His hips should not be hitting the shafts. Can you post a picture of him in the cart? This my be a harness fitting problem.


----------



## InexcessiveThings (Oct 22, 2016)

His hips aren't hitting the shafts so far as I can tell. The rubbing appears to be right about at the narrowest point of the shafts, further up on his body. I know the cart is small for him height-wise, which could be part of the issue here, too. Here's a photo of us, best one I have at the moment. I know the traces were too loose when the photo was taken. That was later rectified along with a couple other things that needed fixing. He has also gained weight since then.


----------



## greentree (Feb 27, 2013)

Oh my gosh, what a lovely horse!!! I love him! Such beautiful contact.

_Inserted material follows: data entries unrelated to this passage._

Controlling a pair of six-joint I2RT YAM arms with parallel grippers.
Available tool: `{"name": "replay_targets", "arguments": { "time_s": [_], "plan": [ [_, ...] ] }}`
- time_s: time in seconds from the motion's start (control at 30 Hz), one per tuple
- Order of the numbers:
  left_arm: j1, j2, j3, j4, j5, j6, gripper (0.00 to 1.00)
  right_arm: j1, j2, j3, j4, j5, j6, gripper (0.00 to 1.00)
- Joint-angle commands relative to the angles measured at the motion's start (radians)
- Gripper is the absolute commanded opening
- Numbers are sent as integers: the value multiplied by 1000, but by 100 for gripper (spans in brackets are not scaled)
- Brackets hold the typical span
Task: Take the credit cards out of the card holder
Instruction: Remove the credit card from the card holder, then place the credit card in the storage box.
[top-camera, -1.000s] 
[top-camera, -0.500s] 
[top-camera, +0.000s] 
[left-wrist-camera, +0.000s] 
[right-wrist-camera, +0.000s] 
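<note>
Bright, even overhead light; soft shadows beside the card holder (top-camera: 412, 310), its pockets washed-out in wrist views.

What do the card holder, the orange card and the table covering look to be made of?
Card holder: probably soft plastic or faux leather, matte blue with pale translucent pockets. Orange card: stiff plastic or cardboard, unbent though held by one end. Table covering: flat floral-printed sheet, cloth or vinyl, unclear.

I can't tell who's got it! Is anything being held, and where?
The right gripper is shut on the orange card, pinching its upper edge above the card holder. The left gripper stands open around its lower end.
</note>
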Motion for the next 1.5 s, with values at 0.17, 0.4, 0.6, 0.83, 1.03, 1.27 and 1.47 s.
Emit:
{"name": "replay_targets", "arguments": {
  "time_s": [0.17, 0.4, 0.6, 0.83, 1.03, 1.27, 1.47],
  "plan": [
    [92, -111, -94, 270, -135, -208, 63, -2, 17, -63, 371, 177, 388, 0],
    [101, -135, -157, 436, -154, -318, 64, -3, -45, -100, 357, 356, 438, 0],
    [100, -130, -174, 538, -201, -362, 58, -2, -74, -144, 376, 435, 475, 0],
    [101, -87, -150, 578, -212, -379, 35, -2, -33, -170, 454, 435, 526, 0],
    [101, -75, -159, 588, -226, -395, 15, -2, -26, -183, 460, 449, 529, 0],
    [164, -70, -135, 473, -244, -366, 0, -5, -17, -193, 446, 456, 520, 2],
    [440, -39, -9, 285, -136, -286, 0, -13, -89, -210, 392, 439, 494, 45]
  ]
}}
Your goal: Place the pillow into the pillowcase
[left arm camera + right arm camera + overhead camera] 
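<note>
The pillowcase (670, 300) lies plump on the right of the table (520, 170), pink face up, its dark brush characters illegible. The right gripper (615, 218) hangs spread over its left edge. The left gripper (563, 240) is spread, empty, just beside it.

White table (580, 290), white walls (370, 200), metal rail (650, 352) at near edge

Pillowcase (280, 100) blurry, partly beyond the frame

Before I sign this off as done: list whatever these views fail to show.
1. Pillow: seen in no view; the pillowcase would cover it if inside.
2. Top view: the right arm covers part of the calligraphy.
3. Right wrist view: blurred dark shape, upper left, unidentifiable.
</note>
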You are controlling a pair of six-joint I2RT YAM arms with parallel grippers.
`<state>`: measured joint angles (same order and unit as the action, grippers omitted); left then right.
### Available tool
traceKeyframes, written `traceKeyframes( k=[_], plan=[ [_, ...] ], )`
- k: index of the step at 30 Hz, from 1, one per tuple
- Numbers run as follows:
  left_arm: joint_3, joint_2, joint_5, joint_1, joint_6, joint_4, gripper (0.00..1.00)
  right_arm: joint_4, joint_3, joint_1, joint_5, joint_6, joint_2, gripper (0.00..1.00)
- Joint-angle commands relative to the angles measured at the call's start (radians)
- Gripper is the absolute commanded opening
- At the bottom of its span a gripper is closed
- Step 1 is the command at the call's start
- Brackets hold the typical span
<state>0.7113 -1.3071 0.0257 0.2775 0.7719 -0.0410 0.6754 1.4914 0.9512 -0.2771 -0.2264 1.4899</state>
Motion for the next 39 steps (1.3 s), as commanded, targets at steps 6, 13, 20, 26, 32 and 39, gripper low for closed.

I have a couple of suggestions....raise your breast collar up about a inch, so that it doesn't come across his shoulder points.
Lower your tugs so that the point of the shaft is lowered about 2 inches 
Move the footman's loops on the shafts forward about 8 inches, so that your hold backs are going forward, instead of behind the green king connection. (I have had to do this on EVERY single carriage I have.....)

Thanks for posting the picture!!


----------



## InexcessiveThings (Oct 22, 2016)

Thank you! Happy to post a photo. That was actually our very first hitch! I will try your suggestions and see if they help, although I do think I'll still find a larger cart in the long run. I really appreciate the pointers!


----------